■ PROVIDED INFORMATION
▽

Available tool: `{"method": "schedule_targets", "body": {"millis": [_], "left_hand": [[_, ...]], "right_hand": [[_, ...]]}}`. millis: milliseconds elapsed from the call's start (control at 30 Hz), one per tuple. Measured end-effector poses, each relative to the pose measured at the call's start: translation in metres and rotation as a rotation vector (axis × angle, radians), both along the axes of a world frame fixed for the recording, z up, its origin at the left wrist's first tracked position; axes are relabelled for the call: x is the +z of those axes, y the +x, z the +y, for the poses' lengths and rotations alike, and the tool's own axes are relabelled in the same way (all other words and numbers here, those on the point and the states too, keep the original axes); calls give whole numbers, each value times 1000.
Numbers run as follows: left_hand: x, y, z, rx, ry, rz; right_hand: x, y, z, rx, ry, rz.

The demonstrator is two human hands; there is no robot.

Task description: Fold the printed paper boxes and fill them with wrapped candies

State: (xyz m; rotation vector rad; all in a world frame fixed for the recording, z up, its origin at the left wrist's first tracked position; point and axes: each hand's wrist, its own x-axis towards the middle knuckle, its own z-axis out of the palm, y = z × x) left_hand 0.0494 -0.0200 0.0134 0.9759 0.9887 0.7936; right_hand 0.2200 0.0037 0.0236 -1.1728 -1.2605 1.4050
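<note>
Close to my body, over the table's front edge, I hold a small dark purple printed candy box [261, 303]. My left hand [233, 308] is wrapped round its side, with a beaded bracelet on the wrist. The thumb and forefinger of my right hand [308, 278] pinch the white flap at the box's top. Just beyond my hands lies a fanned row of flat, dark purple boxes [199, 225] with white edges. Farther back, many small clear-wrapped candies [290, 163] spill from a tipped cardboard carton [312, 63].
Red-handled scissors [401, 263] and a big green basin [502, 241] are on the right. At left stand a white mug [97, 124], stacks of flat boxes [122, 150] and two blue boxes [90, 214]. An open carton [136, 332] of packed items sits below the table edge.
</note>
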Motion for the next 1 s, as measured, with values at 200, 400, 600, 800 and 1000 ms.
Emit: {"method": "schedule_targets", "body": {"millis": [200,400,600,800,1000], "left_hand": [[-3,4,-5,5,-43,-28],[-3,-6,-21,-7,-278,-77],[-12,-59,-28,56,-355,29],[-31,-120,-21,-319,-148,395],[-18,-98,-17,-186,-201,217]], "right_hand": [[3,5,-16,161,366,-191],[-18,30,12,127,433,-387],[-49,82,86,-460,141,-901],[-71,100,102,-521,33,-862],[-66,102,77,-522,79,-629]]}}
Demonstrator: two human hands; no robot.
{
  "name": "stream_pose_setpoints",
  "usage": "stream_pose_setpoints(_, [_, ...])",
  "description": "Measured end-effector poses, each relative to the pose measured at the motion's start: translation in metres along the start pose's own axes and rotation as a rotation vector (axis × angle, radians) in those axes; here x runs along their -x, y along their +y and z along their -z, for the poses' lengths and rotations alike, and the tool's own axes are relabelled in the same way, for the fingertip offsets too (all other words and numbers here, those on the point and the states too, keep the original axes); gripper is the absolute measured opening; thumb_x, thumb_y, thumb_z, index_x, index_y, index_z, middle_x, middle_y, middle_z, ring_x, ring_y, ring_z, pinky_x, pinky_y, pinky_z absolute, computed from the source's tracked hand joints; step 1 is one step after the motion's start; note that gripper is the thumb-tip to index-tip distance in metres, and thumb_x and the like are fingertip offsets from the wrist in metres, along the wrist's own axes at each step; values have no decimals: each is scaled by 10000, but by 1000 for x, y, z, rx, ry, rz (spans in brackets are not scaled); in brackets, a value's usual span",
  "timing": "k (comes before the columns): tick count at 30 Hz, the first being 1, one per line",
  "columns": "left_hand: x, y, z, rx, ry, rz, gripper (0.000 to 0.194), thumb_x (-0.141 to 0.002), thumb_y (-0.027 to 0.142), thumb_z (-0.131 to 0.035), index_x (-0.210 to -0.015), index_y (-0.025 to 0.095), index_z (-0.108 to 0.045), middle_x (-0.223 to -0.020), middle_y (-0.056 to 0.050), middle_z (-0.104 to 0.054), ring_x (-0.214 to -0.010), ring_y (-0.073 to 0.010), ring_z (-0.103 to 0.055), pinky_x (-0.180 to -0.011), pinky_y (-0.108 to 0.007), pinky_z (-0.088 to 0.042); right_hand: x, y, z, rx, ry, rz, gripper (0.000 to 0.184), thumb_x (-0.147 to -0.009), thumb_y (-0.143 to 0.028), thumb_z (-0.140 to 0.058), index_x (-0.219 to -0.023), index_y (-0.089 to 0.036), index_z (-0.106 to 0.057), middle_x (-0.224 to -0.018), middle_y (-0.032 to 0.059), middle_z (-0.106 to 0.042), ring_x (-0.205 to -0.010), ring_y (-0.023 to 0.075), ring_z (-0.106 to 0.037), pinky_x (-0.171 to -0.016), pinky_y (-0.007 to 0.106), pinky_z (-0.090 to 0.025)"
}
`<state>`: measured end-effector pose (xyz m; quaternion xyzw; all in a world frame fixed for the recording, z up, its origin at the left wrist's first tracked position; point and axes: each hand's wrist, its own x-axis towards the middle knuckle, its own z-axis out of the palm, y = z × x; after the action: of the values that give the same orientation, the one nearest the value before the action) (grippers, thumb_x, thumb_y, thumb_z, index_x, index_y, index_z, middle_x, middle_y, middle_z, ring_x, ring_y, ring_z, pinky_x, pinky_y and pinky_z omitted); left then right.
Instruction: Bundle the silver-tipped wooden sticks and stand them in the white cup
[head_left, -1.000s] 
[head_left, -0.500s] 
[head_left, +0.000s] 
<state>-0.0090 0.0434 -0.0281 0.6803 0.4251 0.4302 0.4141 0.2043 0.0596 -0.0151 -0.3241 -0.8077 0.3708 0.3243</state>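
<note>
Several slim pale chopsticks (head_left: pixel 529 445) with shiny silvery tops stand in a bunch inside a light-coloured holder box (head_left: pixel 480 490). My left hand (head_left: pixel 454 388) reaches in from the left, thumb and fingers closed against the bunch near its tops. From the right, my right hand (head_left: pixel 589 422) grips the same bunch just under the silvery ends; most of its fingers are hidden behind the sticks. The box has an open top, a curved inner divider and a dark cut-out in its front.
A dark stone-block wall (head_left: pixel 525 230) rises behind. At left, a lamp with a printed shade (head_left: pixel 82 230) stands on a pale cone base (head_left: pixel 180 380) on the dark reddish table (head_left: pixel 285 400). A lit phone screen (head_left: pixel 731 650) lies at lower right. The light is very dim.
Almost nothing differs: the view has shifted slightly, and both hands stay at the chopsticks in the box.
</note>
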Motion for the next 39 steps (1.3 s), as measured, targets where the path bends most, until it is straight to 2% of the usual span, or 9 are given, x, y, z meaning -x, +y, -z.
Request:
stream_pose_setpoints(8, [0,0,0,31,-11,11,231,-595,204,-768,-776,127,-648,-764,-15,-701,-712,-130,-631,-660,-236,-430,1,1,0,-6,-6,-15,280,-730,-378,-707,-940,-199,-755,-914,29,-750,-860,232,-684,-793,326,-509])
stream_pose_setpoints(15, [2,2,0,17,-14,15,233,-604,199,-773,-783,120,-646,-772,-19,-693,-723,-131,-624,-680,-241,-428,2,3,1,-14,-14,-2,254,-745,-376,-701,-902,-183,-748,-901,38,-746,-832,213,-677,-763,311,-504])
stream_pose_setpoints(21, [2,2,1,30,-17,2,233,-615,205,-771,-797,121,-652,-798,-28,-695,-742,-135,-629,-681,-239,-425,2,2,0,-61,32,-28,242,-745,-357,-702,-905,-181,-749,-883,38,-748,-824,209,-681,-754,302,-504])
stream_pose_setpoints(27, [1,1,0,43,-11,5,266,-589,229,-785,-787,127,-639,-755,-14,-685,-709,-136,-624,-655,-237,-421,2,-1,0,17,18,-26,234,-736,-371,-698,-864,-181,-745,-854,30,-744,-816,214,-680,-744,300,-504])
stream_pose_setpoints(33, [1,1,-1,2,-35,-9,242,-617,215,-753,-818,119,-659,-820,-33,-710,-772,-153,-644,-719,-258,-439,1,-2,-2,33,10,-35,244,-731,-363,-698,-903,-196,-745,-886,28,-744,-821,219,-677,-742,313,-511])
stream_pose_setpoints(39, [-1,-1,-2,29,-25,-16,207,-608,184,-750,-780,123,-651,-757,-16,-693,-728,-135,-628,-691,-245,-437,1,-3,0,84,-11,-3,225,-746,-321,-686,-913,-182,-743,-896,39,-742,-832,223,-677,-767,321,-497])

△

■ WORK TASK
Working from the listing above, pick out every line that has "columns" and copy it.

■ RESULT FOR THIS TASK
  "timing": "k (comes before the columns): tick count at 30 Hz, the first being 1, one per line",
  "columns": "left_hand: x, y, z, rx, ry, rz, gripper (0.000 to 0.194), thumb_x (-0.141 to 0.002), thumb_y (-0.027 to 0.142), thumb_z (-0.131 to 0.035), index_x (-0.210 to -0.015), index_y (-0.025 to 0.095), index_z (-0.108 to 0.045), middle_x (-0.223 to -0.020), middle_y (-0.056 to 0.050), middle_z (-0.104 to 0.054), ring_x (-0.214 to -0.010), ring_y (-0.073 to 0.010), ring_z (-0.103 to 0.055), pinky_x (-0.180 to -0.011), pinky_y (-0.108 to 0.007), pinky_z (-0.088 to 0.042); right_hand: x, y, z, rx, ry, rz, gripper (0.000 to 0.184), thumb_x (-0.147 to -0.009), thumb_y (-0.143 to 0.028), thumb_z (-0.140 to 0.058), index_x (-0.219 to -0.023), index_y (-0.089 to 0.036), index_z (-0.106 to 0.057), middle_x (-0.224 to -0.018), middle_y (-0.032 to 0.059), middle_z (-0.106 to 0.042), ring_x (-0.205 to -0.010), ring_y (-0.023 to 0.075), ring_z (-0.106 to 0.037), pinky_x (-0.171 to -0.016), pinky_y (-0.007 to 0.106), pinky_z (-0.090 to 0.025)"

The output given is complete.